Task requirements: Each line of the listing where the string "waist" appears is to be identified and copied.
─── Dataset excerpt
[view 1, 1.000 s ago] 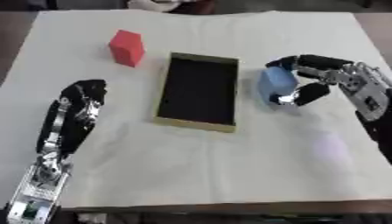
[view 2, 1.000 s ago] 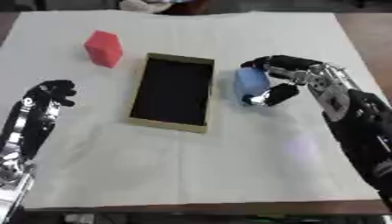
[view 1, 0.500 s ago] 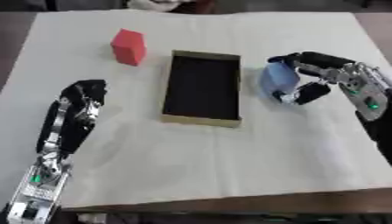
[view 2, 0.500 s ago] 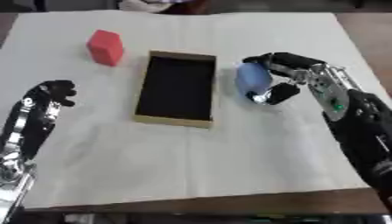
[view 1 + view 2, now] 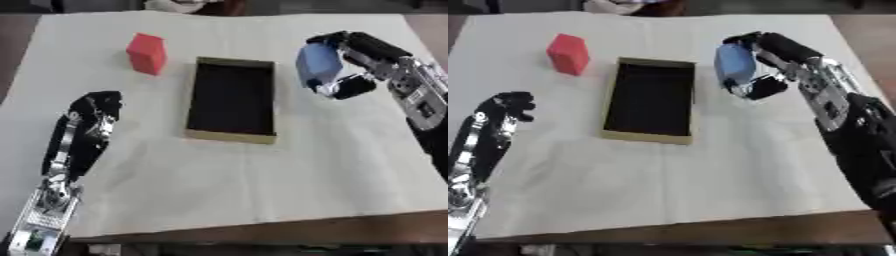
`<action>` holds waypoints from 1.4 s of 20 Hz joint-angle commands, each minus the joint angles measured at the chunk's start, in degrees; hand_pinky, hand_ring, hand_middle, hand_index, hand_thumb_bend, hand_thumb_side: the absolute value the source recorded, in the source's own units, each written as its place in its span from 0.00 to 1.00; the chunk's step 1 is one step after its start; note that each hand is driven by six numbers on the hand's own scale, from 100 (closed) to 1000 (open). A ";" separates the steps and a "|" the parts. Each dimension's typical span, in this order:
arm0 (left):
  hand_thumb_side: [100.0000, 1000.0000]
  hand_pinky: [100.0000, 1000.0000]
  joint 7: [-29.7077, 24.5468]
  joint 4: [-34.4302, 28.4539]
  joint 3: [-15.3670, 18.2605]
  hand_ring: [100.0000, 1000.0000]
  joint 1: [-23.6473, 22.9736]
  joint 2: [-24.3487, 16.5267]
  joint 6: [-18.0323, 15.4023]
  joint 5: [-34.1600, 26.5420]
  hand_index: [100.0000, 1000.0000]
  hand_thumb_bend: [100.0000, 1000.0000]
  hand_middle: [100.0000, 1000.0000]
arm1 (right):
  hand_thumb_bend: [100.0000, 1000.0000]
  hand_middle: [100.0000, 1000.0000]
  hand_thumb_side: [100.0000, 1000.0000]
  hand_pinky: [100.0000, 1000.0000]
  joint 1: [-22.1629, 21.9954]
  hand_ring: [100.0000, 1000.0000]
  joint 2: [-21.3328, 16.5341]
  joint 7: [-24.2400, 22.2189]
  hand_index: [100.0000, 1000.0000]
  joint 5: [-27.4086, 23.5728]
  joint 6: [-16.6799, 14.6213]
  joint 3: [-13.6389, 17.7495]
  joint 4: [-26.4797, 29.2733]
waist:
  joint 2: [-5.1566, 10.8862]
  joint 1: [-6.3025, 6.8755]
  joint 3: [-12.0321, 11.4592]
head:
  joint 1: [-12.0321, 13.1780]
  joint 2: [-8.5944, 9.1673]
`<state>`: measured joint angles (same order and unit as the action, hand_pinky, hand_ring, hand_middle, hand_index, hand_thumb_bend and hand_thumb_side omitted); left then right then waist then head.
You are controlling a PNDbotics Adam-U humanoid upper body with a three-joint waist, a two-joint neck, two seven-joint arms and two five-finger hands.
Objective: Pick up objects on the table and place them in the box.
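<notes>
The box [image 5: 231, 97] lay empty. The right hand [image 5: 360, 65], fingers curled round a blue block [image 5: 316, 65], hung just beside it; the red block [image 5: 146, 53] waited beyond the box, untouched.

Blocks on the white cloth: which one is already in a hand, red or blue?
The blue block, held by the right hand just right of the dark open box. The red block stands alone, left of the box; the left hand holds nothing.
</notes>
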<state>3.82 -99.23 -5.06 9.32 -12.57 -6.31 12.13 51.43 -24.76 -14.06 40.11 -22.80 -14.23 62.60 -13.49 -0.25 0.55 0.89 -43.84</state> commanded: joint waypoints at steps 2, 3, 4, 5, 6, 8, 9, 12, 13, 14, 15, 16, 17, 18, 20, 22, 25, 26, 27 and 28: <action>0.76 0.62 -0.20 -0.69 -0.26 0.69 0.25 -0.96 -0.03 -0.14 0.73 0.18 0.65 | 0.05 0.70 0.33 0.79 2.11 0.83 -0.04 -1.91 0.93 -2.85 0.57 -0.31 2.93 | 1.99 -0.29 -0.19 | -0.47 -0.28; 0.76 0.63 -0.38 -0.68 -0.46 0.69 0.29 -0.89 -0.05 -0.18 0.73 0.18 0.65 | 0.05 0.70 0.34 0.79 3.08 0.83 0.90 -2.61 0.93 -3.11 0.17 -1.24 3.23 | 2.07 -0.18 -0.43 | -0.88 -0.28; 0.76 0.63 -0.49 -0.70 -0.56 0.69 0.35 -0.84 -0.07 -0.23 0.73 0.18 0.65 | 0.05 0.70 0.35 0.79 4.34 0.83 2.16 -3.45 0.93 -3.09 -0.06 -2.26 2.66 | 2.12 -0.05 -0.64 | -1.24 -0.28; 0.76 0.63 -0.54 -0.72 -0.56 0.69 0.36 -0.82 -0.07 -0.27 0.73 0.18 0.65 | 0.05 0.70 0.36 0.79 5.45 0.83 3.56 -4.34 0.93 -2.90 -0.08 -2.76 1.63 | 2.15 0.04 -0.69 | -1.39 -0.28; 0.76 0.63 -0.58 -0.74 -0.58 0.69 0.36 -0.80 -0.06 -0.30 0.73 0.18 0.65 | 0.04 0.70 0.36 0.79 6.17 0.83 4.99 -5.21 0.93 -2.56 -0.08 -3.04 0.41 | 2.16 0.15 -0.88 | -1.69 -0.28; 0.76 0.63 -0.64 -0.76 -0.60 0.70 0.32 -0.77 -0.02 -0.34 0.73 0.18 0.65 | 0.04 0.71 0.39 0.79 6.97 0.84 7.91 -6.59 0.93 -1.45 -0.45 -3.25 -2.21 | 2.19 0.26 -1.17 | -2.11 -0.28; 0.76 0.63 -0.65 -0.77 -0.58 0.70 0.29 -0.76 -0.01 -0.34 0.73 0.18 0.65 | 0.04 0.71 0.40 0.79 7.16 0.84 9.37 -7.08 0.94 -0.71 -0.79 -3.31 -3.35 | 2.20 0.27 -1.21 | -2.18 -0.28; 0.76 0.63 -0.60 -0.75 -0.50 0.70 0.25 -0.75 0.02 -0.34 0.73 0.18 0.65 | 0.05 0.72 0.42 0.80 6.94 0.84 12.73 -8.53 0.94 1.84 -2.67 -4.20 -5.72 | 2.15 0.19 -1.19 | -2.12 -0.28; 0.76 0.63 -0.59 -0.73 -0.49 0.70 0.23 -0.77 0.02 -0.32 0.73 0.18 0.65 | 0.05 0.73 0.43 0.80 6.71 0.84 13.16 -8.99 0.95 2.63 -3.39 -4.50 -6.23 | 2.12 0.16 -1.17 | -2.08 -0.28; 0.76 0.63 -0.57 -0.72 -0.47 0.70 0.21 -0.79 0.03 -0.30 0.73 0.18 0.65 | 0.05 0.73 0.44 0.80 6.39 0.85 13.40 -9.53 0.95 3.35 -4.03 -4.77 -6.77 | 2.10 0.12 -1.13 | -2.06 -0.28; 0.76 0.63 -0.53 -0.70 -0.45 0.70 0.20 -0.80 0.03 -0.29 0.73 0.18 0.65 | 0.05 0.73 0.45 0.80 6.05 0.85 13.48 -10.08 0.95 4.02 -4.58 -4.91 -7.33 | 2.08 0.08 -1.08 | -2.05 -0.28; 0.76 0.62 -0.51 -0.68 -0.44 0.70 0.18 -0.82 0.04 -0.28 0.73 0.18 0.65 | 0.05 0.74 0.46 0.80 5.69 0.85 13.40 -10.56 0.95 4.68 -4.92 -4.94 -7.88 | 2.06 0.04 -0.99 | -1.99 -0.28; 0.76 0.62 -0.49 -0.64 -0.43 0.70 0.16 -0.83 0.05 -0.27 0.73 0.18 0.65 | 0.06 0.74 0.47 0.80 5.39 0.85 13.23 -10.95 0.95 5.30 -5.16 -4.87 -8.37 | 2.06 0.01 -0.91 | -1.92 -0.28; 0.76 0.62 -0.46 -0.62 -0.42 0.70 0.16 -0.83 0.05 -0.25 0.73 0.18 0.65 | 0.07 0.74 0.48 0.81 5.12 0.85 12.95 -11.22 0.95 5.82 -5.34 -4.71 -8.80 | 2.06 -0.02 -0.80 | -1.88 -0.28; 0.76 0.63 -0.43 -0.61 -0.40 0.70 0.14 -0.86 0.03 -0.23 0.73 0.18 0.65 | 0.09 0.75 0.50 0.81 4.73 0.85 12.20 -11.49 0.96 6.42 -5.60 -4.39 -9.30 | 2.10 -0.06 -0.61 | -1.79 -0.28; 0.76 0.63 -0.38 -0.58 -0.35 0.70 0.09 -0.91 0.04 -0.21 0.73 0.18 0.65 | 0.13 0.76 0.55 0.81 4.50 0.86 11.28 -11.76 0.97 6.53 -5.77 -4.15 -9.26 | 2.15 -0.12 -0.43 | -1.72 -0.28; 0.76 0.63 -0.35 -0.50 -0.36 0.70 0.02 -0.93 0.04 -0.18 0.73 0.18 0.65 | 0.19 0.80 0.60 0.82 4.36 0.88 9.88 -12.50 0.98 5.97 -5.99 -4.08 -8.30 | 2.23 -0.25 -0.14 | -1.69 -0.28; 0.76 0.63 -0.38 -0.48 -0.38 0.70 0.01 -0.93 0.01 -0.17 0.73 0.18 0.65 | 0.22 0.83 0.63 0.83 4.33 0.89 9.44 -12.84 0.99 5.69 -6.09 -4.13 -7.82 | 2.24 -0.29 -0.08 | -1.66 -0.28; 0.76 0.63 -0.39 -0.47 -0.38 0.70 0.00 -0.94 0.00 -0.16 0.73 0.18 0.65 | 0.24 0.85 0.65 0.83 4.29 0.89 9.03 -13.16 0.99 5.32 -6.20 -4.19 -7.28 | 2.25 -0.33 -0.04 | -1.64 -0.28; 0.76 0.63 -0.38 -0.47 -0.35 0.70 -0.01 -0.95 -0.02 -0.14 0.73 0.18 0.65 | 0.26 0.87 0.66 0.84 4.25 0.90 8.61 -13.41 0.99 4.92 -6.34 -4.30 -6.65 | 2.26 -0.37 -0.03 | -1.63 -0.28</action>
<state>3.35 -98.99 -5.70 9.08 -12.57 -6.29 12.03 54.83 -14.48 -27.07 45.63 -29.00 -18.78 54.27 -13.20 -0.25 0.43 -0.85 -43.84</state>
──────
Task solution:
waist:
`<state>`: measured joint angles (same order and unit as the action, hand_pinky, hand_ring, hand_middle, hand_index, hand_thumb_bend and hand_thumb_side omitted); left then right then waist then head.
You are controlling a PNDbotics Adam-U humanoid upper body with a three-joint waist, a two-joint neck, two seven-joint arms and two five-finger hands.

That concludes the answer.